* To do: Retype the entries below word for word, leaving out every picture.

[Stored items]
== Segment start ==

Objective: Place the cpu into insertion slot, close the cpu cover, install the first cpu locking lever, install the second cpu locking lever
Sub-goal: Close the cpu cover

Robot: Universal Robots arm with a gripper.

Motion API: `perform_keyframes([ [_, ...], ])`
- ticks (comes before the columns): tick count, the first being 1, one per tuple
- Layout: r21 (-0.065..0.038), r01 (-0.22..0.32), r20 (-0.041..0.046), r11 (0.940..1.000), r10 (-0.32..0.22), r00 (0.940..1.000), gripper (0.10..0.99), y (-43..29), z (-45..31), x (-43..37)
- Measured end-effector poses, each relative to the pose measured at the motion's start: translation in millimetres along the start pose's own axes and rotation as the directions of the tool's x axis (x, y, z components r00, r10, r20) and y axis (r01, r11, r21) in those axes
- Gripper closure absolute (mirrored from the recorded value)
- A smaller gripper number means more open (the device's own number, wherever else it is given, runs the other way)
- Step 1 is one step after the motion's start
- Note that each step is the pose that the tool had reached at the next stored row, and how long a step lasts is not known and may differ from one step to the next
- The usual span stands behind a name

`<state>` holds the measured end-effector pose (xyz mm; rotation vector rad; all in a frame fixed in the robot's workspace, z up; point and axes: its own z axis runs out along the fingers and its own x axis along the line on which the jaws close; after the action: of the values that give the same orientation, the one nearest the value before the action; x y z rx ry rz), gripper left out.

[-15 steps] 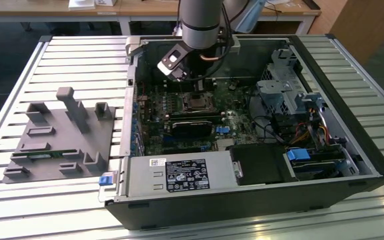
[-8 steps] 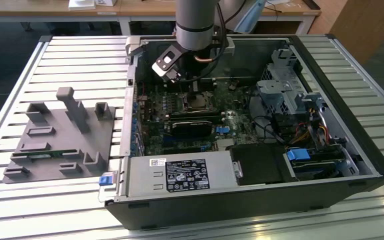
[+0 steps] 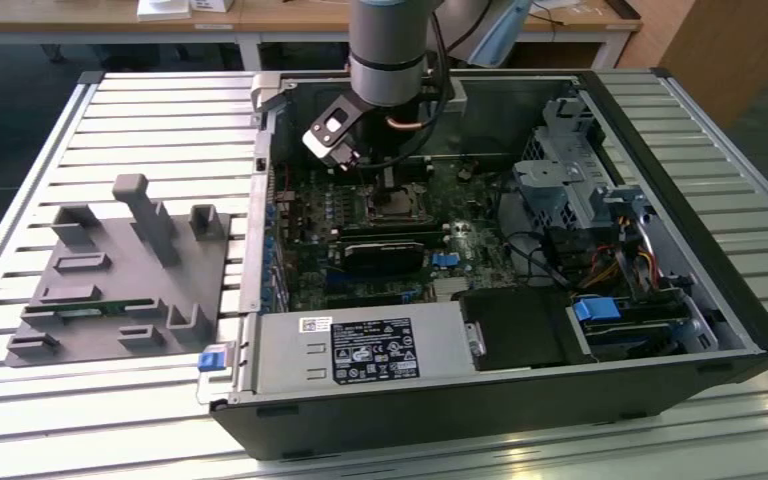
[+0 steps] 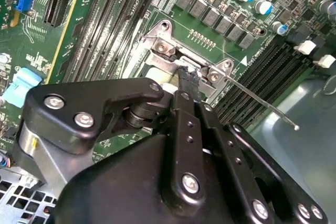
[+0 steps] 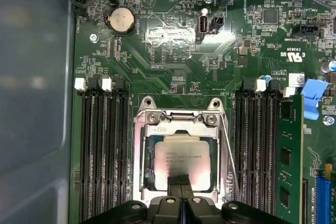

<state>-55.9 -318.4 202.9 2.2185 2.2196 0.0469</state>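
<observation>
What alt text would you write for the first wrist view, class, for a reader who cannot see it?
The cpu sits in the slot, framed by the metal cover lying flat, on a green motherboard. The gripper, jaws shut, meets the cpu's edge; black memory slots flank it.

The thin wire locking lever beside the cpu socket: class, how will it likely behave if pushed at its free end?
Probably springy and light: the locking lever is a long, slender rod held at one end. Its small rounded tip could slip off the fingers.
</observation>
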Motion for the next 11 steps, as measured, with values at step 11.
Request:
perform_keyframes([
  [11, 0.0, 0.0, 0.0, 1.0, 0.0, 1.0, 0.98, 4.1, 3.1, -0.1],
])
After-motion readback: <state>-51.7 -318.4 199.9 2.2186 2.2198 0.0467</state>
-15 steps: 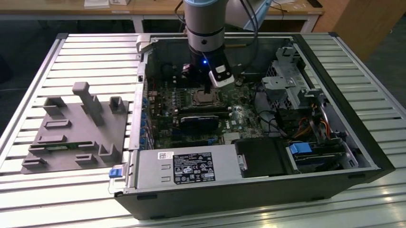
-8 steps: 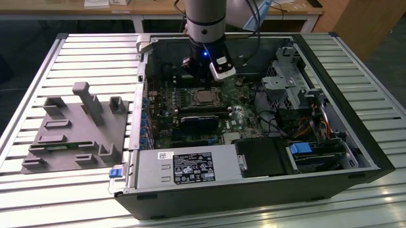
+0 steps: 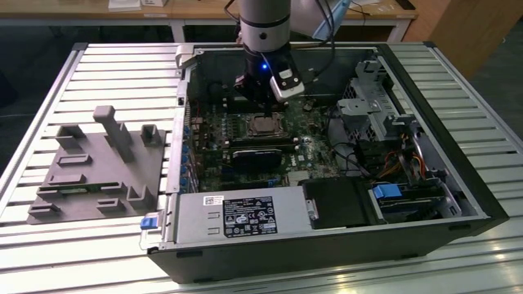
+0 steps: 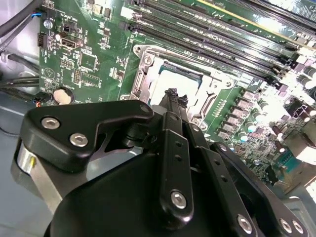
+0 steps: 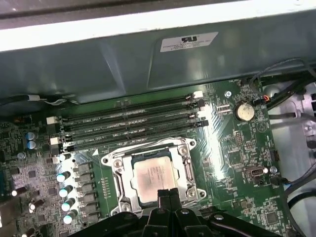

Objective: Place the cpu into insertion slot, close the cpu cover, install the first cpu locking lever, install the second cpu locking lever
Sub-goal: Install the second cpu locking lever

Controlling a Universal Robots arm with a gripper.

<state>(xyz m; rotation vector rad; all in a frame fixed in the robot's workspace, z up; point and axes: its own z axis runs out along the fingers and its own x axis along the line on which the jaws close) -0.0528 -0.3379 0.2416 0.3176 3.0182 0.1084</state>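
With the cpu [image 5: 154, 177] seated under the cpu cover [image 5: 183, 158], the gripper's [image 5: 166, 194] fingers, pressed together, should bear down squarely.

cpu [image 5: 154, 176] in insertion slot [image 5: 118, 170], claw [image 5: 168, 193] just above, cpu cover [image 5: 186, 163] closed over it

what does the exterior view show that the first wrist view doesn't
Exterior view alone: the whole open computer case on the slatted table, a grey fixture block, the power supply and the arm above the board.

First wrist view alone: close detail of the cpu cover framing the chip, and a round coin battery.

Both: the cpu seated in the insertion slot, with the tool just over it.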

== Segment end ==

* Answer area:
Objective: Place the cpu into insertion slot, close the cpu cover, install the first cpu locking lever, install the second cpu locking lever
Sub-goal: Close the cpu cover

Robot: Universal Robots arm with a gripper.

Motion API: `perform_keyframes([ [_, ...], ])`
- ticks (comes before the columns): tick count, the first being 1, one per tuple
- Layout: r21 (-0.065..0.038), r01 (-0.22..0.32), r20 (-0.041..0.046), r11 (0.940..1.000), r10 (-0.32..0.22), r00 (0.940..1.000), gripper (0.10..0.99), y (-43..29), z (-45..31), x (-43..37)
- Measured end-effector poses, each relative to the pose measured at the motion's start: translation in millimetres along the start pose's own axes and rotation as the directions of the tool's x axis (x, y, z components r00, r10, r20) and y axis (r01, r11, r21) in those axes
- Gripper closure absolute (mirrored from the recorded value)
- A smaller gripper number means more open (the device's own number, wherever else it is given, runs the other way)
- Step 1 is one step after the motion's start
- Note that each step is the pose that the tool had reached at the next stored row, and how long a step lasts is not known and may differ from one step to the next
- The usual span stands behind a name

`<state>` holds the measured end-effector pose (xyz mm; rotation vector rad; all in a frame fixed in the robot's workspace, z up; point and axes: its own z axis runs out along the fingers and its own x axis along the line on which the jaws close; after the action: of the values that give the same orientation, the one nearest the value before the action; x y z rx ry rz), gripper left out.

[-15 steps] 
[-8 steps] 
[+0 steps] 
[+0 steps] 
[+0 steps] 

<state>-55.9 -318.4 202.9 2.2185 2.2196 0.0469</state>
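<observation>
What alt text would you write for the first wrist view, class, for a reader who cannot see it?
The cpu sits in the slot, framed by the metal cover lying flat, on a green motherboard. The gripper, jaws shut, meets the cpu's edge; black memory slots flank it.

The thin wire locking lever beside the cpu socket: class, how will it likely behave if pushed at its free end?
Probably springy and light: the locking lever is a long, slender rod held at one end. Its small rounded tip could slip off the fingers.
</observation>
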Motion for the next 11 steps, as measured, with values at step 11.
Request:
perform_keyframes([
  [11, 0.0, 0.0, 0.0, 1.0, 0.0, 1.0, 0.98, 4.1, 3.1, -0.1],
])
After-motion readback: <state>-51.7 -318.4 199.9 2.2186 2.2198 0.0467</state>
-15 steps: 
-8 steps: 
+0 steps: 
+0 steps: 
+0 steps: 

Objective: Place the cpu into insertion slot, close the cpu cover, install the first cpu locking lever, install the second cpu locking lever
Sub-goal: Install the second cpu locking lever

Controlling a Universal Robots arm with a gripper.

<state>(xyz m; rotation vector rad; all in a frame fixed in the robot's workspace, z up; point and axes: its own z axis runs out along the fingers and its own x axis along the line on which the jaws close) -0.0528 -0.3379 0.2416 0.3176 3.0182 0.1084</state>
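With the cpu [image 5: 154, 177] seated under the cpu cover [image 5: 183, 158], the gripper's [image 5: 166, 194] fingers, pressed together, should bear down squarely.

cpu [image 5: 154, 176] in insertion slot [image 5: 118, 170], claw [image 5: 168, 193] just above, cpu cover [image 5: 186, 163] closed over it

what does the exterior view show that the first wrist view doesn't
Exterior view alone: the whole open computer case on the slatted table, a grey fixture block, the power supply and the arm above the board.

First wrist view alone: close detail of the cpu cover framing the chip, and a round coin battery.

Both: the cpu seated in the insertion slot, with the tool just over it.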

There is nothing further to the answer.